_Your goal_
Every record must be output verbatim in the reply.
*** Opening of Available data ***
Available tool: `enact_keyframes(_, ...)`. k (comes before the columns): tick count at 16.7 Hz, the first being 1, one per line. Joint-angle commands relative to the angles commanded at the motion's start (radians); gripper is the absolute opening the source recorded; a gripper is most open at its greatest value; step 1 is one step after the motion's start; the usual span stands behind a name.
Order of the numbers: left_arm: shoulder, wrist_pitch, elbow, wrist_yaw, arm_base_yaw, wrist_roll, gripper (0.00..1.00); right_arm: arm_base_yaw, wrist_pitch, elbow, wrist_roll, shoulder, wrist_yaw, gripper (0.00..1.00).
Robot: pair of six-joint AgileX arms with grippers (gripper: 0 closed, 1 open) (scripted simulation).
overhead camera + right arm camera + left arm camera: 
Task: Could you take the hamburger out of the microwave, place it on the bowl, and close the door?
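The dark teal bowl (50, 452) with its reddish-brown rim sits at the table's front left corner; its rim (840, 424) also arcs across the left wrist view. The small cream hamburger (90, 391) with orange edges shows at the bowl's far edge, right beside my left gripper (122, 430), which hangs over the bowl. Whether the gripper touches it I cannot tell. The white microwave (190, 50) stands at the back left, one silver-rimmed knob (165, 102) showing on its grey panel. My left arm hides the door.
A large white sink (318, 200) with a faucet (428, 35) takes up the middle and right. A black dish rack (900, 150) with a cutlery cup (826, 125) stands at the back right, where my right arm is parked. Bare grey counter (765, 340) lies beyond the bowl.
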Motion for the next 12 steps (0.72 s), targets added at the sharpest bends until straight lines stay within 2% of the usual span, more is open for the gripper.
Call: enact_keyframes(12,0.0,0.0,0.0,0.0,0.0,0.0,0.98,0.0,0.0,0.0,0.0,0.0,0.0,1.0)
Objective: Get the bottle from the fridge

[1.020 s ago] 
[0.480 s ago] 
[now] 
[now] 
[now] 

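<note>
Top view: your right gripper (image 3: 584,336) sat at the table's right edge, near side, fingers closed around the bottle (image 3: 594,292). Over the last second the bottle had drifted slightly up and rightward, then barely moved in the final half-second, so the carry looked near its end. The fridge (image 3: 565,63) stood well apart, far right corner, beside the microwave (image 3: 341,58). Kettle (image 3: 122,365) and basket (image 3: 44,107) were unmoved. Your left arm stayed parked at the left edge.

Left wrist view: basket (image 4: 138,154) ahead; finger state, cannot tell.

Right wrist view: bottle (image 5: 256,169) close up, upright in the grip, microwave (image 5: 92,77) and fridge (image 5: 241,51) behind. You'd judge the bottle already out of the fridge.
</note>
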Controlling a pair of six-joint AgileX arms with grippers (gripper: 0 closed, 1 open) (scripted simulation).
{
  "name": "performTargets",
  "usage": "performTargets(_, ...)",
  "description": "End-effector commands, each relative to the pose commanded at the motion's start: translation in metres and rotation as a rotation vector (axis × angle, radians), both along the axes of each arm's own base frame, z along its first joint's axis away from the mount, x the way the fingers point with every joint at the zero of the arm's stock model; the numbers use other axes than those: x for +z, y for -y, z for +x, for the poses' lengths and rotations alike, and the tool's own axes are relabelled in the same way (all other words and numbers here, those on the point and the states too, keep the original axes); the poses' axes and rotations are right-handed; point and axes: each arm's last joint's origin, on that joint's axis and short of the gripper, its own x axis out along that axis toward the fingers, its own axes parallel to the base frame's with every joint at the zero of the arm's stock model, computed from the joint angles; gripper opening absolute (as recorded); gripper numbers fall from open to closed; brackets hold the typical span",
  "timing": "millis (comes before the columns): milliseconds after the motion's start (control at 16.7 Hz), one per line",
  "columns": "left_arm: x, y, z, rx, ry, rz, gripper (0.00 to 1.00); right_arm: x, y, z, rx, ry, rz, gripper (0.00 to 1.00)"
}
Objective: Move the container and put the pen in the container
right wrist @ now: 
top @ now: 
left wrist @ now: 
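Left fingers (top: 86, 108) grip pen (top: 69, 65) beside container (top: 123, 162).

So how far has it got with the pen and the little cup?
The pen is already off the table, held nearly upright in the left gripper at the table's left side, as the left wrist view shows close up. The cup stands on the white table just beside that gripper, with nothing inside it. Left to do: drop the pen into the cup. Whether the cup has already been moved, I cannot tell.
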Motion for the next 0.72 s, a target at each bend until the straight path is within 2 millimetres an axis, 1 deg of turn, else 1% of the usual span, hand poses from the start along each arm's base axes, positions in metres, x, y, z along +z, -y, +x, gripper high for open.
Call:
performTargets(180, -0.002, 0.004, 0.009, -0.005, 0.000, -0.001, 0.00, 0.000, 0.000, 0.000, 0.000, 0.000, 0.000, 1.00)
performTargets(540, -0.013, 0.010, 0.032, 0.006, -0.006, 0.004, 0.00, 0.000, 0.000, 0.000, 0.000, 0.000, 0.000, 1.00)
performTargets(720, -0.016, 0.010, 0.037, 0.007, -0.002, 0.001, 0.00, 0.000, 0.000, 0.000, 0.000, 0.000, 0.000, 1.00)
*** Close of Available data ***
_Task output_
Available tool: `enact_keyframes(_, ...)`. k (comes before the columns): tick count at 16.7 Hz, the first being 1, one per line. Joint-angle commands relative to the angles commanded at the motion's start (radians); gripper is the absolute opening the source recorded; a gripper is most open at its greatest value; step 1 is one step after the motion's start; the usual span stands behind a name.
Order of the numbers: left_arm: shoulder, wrist_pitch, elbow, wrist_yaw, arm_base_yaw, wrist_roll, gripper (0.00..1.00); right_arm: arm_base_yaw, wrist_pitch, elbow, wrist_roll, shoulder, wrist_yaw, gripper (0.00..1.00).
Robot: pair of six-joint AgileX arms with grippers (gripper: 0 closed, 1 open) (scripted simulation).
overhead camera + right arm camera + left arm camera: 
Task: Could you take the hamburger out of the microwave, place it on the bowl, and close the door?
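The dark teal bowl (50, 452) with its reddish-brown rim sits at the table's front left corner; its rim (840, 424) also arcs across the left wrist view. The small cream hamburger (90, 391) with orange edges shows at the bowl's far edge, right beside my left gripper (122, 430), which hangs over the bowl. Whether the gripper touches it I cannot tell. The white microwave (190, 50) stands at the back left, one silver-rimmed knob (165, 102) showing on its grey panel. My left arm hides the door.
A large white sink (318, 200) with a faucet (428, 35) takes up the middle and right. A black dish rack (900, 150) with a cutlery cup (826, 125) stands at the back right, where my right arm is parked. Bare grey counter (765, 340) lies beyond the bowl.
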Motion for the next 12 steps (0.72 s), targets added at the sharpest bends until straight lines stay within 2% of the usual span, more is open for the gripper.
Call: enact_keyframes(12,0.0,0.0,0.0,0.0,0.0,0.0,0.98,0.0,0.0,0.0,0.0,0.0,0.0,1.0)
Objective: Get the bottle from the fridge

[1.020 s ago] 
[0.480 s ago] 
[now] 
[now] 
[now] 

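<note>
Top view: your right gripper (image 3: 584,336) sat at the table's right edge, near side, fingers closed around the bottle (image 3: 594,292). Over the last second the bottle had drifted slightly up and rightward, then barely moved in the final half-second, so the carry looked near its end. The fridge (image 3: 565,63) stood well apart, far right corner, beside the microwave (image 3: 341,58). Kettle (image 3: 122,365) and basket (image 3: 44,107) were unmoved. Your left arm stayed parked at the left edge.

Left wrist view: basket (image 4: 138,154) ahead; finger state, cannot tell.

Right wrist view: bottle (image 5: 256,169) close up, upright in the grip, microwave (image 5: 92,77) and fridge (image 5: 241,51) behind. You'd judge the bottle already out of the fridge.
</note>
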Controlling a pair of six-joint AgileX arms with grippers (gripper: 0 closed, 1 open) (scripted simulation).
{
  "name": "performTargets",
  "usage": "performTargets(_, ...)",
  "description": "End-effector commands, each relative to the pose commanded at the motion's start: translation in metres and rotation as a rotation vector (axis × angle, radians), both along the axes of each arm's own base frame, z along its first joint's axis away from the mount, x the way the fingers point with every joint at the zero of the arm's stock model; the numbers use other axes than those: x for +z, y for -y, z for +x, for the poses' lengths and rotations alike, and the tool's own axes are relabelled in the same way (all other words and numbers here, those on the point and the states too, keep the original axes); the poses' axes and rotations are right-handed; point and axes: each arm's last joint's origin, on that joint's axis and short of the gripper, its own x axis out along that axis toward the fingers, its own axes parallel to the base frame's with every joint at the zero of the arm's stock model, computed from the joint angles; gripper opening absolute (as recorded); gripper numbers fall from open to closed; brackets hold the typical span",
  "timing": "millis (comes before the columns): milliseconds after the motion's start (control at 16.7 Hz), one per line",
  "columns": "left_arm: x, y, z, rx, ry, rz, gripper (0.00 to 1.00); right_arm: x, y, z, rx, ry, rz, gripper (0.00 to 1.00)"
}
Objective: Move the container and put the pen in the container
right wrist @ now: 
top @ now: 
left wrist @ now: 
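Left fingers (top: 86, 108) grip pen (top: 69, 65) beside container (top: 123, 162).

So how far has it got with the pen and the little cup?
The pen is already off the table, held nearly upright in the left gripper at the table's left side, as the left wrist view shows close up. The cup stands on the white table just beside that gripper, with nothing inside it. Left to do: drop the pen into the cup. Whether the cup has already been moved, I cannot tell.
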Motion for the next 0.72 s, a target at each bend until the straight path is within 2 millimetres an axis, 1 deg of turn, else 1% of the usual span, hand poses from the start along each arm's base axes, positions in metres, x, y, z along +z, -y, +x, gripper high for open.
Call:
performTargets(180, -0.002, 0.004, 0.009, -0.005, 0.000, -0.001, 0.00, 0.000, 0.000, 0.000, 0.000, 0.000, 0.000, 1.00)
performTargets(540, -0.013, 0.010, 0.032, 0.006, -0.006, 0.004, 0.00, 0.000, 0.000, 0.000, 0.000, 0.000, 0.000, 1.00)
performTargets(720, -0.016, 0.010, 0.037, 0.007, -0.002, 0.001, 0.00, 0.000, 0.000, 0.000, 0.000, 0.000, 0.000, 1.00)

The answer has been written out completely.